Absent major changes in North-South relations, the wretched should inherit the earth by about 2025

It predicts the massive population movement seen today:
Set at some vague time--perhaps fifteen or twenty years--in the future, the novel describes the pilgrimage of a million desperate Indians who, forsaking the ghastly conditions of downtown Calcutta and surrounding villages, commandeer an armada of decrepit ships and set off for the French Riviera.
And also the weakness of the societies the desperate poor are invading:
But it is not the huddled mass of Indians, with their "fleshless Gandhi-arms," that is the focus of Raspail's attention so much as the varied responses of the French and the other privileged members of "the camp of the saints" as they debate how to deal with the inexorably advancing multitude. Raspail is particularly effective here in capturing the platitudes of official announcements, the voices of ordinary people, the tone of statements by concerned bishops, and so on. The book also seems realistic in its recounting of the crumbling away of resolve by French sailors and soldiers when they are given the order to repel physically--to shoot or torpedo--this armada of helpless yet menacing people. It would be much easier, clearly, to confront a military foe, such as a Warsaw Pact nation. The fifty-one (short) chapters are skillfully arranged so that the reader's attention is switched back and forth, within a two-month time frame, between the anxious debates in Paris and events attending the slow and grisly voyage of the Calcutta masses. The denouement, with the French population fleeing their southern regions and army units deserting in droves, is especially dramatic.

...Many members of the more prosperous economies are beginning to agree with Raspail's vision: a world of two "camps," North and South, separate and unequal, in which the rich will have to fight and the poor will have to die if mass migration is not to overwhelm us all. Migration is the third part of the problem. If we do not act now to counteract tendencies toward global apartheid, they will only hurry the day when we may indeed see Raspail's vision made real.
It's a long article that concludes with:
One thing seems to us fairly certain. However the debate unfolds, it is, alas, likely that a large part of it--on issues of population, migration, rich versus poor, race against race--will have advanced little beyond the considerations and themes that are at the heart of one of the most disturbing novels of the late twentieth century, Jean Raspail's The Camp of the Saints. It will take more than talk to prove the prophet wrong.

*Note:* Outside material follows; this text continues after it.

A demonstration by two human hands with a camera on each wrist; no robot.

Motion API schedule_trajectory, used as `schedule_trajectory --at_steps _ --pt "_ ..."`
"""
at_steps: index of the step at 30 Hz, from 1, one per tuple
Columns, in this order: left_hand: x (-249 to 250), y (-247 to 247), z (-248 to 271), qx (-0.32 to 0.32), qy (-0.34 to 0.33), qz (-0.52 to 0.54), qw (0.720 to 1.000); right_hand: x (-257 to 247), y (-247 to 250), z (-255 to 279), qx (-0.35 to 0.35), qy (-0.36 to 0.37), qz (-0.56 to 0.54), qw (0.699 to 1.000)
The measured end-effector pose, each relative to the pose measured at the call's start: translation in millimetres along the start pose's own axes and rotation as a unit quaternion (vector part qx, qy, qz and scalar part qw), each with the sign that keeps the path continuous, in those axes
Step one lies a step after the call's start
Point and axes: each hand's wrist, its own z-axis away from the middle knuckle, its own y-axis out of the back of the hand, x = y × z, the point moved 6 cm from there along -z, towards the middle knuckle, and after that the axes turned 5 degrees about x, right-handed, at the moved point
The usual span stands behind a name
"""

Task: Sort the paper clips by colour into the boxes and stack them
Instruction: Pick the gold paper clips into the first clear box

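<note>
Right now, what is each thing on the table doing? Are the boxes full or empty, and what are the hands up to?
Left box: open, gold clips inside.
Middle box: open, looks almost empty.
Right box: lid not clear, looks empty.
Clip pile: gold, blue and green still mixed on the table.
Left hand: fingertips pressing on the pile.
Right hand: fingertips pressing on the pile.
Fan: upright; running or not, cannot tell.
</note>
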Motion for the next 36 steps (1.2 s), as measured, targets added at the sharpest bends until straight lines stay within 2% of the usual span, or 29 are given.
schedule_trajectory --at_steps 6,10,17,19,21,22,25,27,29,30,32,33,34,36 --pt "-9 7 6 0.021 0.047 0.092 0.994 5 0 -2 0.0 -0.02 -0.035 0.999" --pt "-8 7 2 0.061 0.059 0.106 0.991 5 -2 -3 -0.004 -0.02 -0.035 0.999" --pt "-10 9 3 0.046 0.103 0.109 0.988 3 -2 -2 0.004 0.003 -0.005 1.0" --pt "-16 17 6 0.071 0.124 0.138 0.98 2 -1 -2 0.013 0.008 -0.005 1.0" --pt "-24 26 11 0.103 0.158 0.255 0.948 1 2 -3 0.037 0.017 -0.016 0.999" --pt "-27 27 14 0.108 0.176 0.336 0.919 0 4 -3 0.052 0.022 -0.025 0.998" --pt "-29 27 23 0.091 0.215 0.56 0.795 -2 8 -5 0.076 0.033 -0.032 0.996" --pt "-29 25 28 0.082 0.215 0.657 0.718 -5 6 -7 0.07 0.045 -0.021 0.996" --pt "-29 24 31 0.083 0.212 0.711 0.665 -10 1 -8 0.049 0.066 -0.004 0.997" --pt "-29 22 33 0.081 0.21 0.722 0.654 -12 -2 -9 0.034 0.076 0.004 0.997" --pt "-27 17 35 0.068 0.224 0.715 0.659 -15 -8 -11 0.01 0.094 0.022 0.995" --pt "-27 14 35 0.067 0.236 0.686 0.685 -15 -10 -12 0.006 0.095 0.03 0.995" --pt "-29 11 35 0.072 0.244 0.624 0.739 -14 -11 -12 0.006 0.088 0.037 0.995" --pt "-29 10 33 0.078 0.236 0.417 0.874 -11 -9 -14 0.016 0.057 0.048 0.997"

At least one nation refuses to be overrun. ZH: Meanwhile At Budapest Main Train Station (Live Feed)
The main railway in Budapest got closed for an “undetermined time” for migrants Tuesday after hundreds of them attempted to board a train to Vienna, the latest event in the spiraling migrant crisis that’s engulfing Europe.

Hundreds of refugees – most of them from conflict areas like Syria – are now waiting at the station, with the entrance blocked by police, and are demonstrating, urging the authorities to let them in, shouting “Germany, Germany.”

The station remains open for other passengers, local media report.
Camp of the Saints has come to life.